Um conjunto de ausências chamado eu e você

De volta tudo de novo
Noites sem sono, letras e papel
Dúvidas e sonhos
Ao meu redor, tua presença eterna
E o silêncio, e o vazio
E o tempo inimigo
Que quando te vejo perco as palavras
Viro retardada e tentando ser flor acabo sendo adubo
De volta a tentar escrever
E sentir-me uma besta novamente
Poderia dormir nos teus braços
Poderia muita coisa
Se o teu silêncio não me matasse
E teus olhos não me fizessem tão estúpida.

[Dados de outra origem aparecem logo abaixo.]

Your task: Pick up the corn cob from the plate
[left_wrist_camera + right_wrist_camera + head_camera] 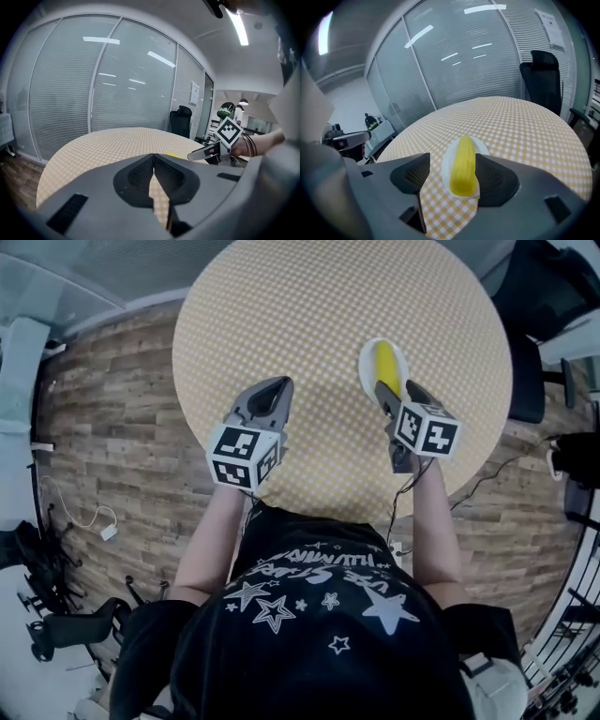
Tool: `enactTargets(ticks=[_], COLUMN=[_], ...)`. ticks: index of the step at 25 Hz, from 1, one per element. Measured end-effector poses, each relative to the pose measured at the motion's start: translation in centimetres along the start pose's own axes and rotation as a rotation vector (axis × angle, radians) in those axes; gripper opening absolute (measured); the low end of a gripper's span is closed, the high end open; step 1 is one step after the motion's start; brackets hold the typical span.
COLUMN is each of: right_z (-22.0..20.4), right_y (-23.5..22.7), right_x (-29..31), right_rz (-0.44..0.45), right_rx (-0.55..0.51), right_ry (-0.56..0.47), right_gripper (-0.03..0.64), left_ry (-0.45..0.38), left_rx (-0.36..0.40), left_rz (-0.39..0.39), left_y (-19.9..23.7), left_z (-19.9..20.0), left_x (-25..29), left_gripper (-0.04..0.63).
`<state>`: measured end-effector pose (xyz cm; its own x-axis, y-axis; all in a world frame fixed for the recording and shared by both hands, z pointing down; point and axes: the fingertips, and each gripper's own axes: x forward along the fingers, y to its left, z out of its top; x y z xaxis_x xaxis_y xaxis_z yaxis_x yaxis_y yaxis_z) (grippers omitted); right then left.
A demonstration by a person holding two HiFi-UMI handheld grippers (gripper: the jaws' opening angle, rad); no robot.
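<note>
A yellow corn cob lies on a small white plate on the right side of the round checkered table. My right gripper hovers at the near end of the cob with its jaws open. In the right gripper view the corn cob and the plate show between the two spread fingers of the right gripper, and neither pad touches it. My left gripper is over the table left of the plate, shut and empty; in its own view the left gripper shows its tips meeting.
A black office chair stands by the table's right edge, and the same chair shows beyond the table in the right gripper view. Glass walls with blinds ring the room. Cables lie on the wooden floor at left.
</note>
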<state>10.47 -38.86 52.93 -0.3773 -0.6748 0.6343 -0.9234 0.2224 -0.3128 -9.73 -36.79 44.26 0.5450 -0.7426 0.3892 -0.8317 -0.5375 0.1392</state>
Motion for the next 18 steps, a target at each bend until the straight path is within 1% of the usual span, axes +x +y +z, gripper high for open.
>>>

(Meu marido, meu quase marido, como me tortura esse um! Que não passa de nada de nada, que me usa e me usa. Quando quer... E como brilha o sol quando ele está! A noite se faz dia em 5 minutos, o tempo voa dentro desse silêncio cruel de toda esta escassez de palavras. E como odeio a esse um! O odeio por me ter assim, presa de sua respiração, pendente de cada palavra, dessa maldita palavra que não vem... Por tua culpa acendo mais um cigarro, pra passar o tempo, pra tentar pensar e tentar escrever. Sinto frio e me sinto só. Frustrada por não ser a dona de teus abraços, sigo te odiando, e odiando mais a mim mesma por te querer assim.)